_Assigned task:_ Please repeat all of the listing exactly.

_Provided data:_

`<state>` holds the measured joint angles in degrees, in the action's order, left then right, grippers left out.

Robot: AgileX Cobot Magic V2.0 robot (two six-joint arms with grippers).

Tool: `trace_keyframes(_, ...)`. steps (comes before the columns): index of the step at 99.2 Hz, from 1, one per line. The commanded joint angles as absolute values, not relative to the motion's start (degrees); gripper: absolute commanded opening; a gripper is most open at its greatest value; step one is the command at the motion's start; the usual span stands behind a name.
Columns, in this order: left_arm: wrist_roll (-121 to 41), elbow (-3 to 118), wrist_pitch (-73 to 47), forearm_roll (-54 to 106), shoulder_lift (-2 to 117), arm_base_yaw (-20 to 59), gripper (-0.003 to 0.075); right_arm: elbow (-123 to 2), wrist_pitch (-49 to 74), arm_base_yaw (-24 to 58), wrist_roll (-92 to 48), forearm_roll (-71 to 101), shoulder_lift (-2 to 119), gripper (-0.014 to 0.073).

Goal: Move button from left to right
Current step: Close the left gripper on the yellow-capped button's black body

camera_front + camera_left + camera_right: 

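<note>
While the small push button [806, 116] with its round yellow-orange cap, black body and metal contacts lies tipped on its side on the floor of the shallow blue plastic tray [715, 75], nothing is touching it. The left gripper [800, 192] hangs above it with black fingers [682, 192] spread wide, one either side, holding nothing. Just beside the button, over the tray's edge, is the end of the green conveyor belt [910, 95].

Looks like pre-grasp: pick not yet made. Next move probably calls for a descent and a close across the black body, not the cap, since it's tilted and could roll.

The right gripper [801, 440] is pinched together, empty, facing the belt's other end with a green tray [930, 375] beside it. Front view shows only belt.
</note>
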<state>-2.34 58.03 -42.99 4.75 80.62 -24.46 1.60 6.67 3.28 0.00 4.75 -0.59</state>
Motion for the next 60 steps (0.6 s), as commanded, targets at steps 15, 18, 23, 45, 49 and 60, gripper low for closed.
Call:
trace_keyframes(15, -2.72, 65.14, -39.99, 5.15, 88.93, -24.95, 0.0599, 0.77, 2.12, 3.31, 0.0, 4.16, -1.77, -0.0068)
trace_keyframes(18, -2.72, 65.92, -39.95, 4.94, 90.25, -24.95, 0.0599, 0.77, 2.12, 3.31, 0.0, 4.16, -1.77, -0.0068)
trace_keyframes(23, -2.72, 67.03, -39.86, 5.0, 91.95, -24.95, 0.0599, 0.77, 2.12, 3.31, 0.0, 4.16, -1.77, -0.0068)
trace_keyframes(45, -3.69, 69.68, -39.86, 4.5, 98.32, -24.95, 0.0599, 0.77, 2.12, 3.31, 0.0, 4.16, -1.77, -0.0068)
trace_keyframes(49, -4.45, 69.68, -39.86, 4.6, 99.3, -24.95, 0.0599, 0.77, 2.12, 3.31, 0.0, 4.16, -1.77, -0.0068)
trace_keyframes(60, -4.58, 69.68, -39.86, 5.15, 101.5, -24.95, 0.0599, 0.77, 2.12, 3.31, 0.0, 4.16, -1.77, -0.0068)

_Reply to the task:_
`<state>` holds the measured joint angles in degrees, in the action's order, left then right, grippers left out.

Robot: AgileX Cobot Magic V2.0 robot (two six-joint arms with grippers).

Tool: `trace_keyframes(_, ...)`. steps (comes before the columns): index of the step at 99.2 Hz, from 1, one per line. The commanded joint angles as absolute values, not relative to the motion's start (degrees); gripper: absolute commanded opening; a gripper is most open at its greatest value; step one is the command at the motion's start; the usual span stands behind a name.
Columns, in this order: left_arm: wrist_roll (-121 to 41), elbow (-3 to 118), wrist_pitch (-73 to 47), forearm_roll (-54 to 106), shoulder_lift (-2 to 117), arm_base_yaw (-20 to 59), gripper (-0.003 to 0.075); right_arm: elbow (-123 to 2), wrist_pitch (-49 to 74), arm_base_yaw (-24 to 58), wrist_roll (-92 to 48), forearm_roll (-71 to 101), shoulder_lift (-2 to 119), gripper (-0.014 to 0.073).

Goal: Move button from left to right
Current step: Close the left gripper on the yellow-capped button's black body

camera_front + camera_left + camera_right: 

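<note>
While the small push button [806, 116] with its round yellow-orange cap, black body and metal contacts lies tipped on its side on the floor of the shallow blue plastic tray [715, 75], nothing is touching it. The left gripper [800, 192] hangs above it with black fingers [682, 192] spread wide, one either side, holding nothing. Just beside the button, over the tray's edge, is the end of the green conveyor belt [910, 95].

Looks like pre-grasp: pick not yet made. Next move probably calls for a descent and a close across the black body, not the cap, since it's tilted and could roll.

The right gripper [801, 440] is pinched together, empty, facing the belt's other end with a green tray [930, 375] beside it. Front view shows only belt.
</note>
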<state>-2.34 58.03 -42.99 4.75 80.62 -24.46 1.60 6.67 3.28 0.00 4.75 -0.59</state>
Motion for the next 60 steps (0.6 s), as commanded, targets at steps 15, 18, 23, 45, 49 and 60, gripper low for closed.
Call:
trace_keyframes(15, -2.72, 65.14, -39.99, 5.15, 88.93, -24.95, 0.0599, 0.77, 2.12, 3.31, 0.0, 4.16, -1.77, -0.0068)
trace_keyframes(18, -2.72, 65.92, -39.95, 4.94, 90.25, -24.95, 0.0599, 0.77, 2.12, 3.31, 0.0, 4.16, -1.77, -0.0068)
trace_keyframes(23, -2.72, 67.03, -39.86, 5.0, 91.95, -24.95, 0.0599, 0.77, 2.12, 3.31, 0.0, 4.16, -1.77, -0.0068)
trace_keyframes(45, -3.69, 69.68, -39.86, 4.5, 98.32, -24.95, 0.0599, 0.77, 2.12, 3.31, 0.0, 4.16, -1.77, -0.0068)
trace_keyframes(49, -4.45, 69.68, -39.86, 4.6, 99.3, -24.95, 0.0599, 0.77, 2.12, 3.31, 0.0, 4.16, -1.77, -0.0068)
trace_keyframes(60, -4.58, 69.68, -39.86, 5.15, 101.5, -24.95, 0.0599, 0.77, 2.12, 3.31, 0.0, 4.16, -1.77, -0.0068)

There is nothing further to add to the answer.